▸ What the task requires
Go through the data line by line from the top, retyping each exactly, and end with the line that contains "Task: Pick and".
###
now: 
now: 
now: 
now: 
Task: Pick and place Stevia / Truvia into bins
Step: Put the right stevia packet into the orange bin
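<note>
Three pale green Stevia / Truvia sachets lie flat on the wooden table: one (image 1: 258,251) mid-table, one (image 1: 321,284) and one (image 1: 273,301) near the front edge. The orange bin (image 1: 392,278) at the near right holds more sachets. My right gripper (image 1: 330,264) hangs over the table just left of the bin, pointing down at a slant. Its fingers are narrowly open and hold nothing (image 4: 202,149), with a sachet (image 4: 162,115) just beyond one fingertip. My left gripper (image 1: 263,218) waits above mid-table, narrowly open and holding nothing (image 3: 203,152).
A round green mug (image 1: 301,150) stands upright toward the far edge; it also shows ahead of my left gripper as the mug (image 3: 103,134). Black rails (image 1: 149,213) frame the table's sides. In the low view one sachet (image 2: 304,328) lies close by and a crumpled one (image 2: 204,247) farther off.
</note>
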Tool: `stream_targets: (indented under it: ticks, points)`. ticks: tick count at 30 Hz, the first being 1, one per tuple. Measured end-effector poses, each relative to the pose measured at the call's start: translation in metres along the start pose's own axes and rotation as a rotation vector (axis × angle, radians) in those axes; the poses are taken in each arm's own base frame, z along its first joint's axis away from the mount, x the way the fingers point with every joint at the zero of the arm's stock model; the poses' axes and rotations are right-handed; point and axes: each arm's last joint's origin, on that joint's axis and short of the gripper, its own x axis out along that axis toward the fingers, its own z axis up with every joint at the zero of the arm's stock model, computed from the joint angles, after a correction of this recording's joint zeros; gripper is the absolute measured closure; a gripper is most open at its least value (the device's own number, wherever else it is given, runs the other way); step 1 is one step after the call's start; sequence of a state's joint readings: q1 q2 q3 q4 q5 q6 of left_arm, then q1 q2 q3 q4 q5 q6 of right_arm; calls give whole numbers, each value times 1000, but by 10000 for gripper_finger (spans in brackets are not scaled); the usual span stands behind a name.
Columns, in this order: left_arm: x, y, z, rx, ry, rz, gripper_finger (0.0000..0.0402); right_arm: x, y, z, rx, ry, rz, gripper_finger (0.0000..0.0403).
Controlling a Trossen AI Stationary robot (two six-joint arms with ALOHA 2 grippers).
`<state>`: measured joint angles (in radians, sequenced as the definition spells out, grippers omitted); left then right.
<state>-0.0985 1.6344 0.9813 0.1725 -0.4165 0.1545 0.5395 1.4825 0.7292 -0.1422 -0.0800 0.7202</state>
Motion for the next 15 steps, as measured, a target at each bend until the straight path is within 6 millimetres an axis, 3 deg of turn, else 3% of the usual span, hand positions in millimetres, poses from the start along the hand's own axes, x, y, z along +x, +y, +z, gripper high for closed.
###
▸ Response
now: 
now: 
now: 
now: 
Task: Pick and place Stevia / Truvia into bins

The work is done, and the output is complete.